• **Saved data entries**:
#####

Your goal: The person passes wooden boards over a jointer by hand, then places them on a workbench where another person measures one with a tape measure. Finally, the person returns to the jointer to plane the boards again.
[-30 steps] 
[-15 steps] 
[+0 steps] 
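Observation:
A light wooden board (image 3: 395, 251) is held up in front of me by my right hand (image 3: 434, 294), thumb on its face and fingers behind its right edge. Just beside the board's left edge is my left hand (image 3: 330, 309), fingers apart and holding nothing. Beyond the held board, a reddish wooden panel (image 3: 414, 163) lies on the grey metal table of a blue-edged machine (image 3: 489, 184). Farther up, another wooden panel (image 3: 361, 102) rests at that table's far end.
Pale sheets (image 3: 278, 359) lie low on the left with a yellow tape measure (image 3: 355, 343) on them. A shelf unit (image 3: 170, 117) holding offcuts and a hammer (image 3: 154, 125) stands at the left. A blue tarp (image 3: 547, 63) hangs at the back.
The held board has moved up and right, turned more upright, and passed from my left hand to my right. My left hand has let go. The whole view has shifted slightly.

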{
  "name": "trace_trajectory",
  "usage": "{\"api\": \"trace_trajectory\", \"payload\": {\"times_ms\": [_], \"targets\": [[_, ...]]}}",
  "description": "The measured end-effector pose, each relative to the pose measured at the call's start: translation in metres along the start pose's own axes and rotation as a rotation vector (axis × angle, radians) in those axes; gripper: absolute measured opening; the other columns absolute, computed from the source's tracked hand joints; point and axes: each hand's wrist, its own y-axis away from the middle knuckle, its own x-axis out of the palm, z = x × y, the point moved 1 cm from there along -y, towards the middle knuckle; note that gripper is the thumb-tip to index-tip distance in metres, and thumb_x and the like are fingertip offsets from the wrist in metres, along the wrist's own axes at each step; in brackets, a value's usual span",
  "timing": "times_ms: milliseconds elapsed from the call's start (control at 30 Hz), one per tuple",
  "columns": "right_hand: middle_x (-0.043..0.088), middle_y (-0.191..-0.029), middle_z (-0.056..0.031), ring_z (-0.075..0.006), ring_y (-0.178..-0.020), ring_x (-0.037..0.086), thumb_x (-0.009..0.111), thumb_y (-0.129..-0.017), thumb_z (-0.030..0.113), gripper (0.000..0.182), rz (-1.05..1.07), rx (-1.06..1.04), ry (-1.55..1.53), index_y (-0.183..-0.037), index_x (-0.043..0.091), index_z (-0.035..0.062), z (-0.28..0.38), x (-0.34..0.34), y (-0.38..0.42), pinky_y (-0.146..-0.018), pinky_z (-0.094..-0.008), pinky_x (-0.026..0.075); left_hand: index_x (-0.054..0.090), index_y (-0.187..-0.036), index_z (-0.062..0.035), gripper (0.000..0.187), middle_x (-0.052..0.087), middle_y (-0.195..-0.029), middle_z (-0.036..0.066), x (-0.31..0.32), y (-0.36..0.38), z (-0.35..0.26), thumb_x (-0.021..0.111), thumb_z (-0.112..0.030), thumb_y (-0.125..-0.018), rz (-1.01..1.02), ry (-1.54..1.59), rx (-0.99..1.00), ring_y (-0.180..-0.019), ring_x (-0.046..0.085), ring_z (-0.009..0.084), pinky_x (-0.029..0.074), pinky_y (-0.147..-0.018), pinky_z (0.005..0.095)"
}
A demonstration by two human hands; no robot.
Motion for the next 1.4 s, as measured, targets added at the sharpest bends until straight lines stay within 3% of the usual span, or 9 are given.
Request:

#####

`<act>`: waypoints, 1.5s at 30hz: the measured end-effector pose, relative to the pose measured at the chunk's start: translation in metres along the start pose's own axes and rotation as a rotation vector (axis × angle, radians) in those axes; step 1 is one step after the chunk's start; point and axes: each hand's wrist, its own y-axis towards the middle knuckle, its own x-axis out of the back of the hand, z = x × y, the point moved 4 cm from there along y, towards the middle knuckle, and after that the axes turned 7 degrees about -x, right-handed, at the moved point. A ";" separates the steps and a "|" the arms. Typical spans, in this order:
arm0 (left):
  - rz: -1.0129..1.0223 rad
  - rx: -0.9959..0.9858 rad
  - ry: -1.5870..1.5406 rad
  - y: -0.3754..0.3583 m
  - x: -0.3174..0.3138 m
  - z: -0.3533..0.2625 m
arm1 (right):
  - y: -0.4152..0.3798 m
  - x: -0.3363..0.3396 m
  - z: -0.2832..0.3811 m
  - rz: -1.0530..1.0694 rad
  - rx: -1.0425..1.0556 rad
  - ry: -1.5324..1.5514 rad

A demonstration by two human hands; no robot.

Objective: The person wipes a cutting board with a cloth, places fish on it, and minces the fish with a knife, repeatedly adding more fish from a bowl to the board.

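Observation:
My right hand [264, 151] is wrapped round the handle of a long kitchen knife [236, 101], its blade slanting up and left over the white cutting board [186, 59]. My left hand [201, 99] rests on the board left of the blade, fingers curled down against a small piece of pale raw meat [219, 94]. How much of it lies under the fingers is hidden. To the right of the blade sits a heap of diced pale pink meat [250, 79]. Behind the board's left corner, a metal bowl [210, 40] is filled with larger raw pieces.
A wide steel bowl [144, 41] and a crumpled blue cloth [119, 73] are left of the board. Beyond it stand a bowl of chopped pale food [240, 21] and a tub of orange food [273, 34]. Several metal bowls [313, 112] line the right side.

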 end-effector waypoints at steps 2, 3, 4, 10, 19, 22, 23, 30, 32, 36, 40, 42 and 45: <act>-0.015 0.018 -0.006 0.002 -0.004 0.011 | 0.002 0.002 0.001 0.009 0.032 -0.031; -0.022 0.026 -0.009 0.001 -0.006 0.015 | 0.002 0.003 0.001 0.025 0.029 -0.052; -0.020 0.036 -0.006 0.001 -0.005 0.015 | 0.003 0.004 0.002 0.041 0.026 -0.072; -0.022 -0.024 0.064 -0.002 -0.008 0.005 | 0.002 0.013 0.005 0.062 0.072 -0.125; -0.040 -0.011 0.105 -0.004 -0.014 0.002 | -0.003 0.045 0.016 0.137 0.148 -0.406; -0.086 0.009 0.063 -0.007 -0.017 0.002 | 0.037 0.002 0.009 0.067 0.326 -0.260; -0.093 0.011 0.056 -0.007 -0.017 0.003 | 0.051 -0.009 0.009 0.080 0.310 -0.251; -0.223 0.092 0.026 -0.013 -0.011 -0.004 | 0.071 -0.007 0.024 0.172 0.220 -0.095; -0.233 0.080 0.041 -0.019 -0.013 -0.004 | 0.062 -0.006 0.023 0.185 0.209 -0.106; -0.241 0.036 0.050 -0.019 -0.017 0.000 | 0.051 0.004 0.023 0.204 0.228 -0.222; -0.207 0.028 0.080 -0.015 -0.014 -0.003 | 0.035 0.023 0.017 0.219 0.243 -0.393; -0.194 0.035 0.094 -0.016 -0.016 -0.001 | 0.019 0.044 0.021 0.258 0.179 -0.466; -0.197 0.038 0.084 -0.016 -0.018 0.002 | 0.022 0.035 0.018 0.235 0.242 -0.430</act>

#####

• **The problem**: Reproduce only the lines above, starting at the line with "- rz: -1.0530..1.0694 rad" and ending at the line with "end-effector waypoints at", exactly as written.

• **The completed task**:
  - rz: -1.0530..1.0694 rad
  - rx: -1.0425..1.0556 rad
  - ry: -1.5324..1.5514 rad

A demonstration by two human hands; no robot.

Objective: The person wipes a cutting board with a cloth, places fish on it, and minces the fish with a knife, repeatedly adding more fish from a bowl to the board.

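Observation:
My right hand [264, 151] is wrapped round the handle of a long kitchen knife [236, 101], its blade slanting up and left over the white cutting board [186, 59]. My left hand [201, 99] rests on the board left of the blade, fingers curled down against a small piece of pale raw meat [219, 94]. How much of it lies under the fingers is hidden. To the right of the blade sits a heap of diced pale pink meat [250, 79]. Behind the board's left corner, a metal bowl [210, 40] is filled with larger raw pieces.
A wide steel bowl [144, 41] and a crumpled blue cloth [119, 73] are left of the board. Beyond it stand a bowl of chopped pale food [240, 21] and a tub of orange food [273, 34]. Several metal bowls [313, 112] line the right side.
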
 end-effector waypoints at steps 2, 3, 4, 10, 19, 22, 23, 30, 32, 36, 40, 42 and 45: <act>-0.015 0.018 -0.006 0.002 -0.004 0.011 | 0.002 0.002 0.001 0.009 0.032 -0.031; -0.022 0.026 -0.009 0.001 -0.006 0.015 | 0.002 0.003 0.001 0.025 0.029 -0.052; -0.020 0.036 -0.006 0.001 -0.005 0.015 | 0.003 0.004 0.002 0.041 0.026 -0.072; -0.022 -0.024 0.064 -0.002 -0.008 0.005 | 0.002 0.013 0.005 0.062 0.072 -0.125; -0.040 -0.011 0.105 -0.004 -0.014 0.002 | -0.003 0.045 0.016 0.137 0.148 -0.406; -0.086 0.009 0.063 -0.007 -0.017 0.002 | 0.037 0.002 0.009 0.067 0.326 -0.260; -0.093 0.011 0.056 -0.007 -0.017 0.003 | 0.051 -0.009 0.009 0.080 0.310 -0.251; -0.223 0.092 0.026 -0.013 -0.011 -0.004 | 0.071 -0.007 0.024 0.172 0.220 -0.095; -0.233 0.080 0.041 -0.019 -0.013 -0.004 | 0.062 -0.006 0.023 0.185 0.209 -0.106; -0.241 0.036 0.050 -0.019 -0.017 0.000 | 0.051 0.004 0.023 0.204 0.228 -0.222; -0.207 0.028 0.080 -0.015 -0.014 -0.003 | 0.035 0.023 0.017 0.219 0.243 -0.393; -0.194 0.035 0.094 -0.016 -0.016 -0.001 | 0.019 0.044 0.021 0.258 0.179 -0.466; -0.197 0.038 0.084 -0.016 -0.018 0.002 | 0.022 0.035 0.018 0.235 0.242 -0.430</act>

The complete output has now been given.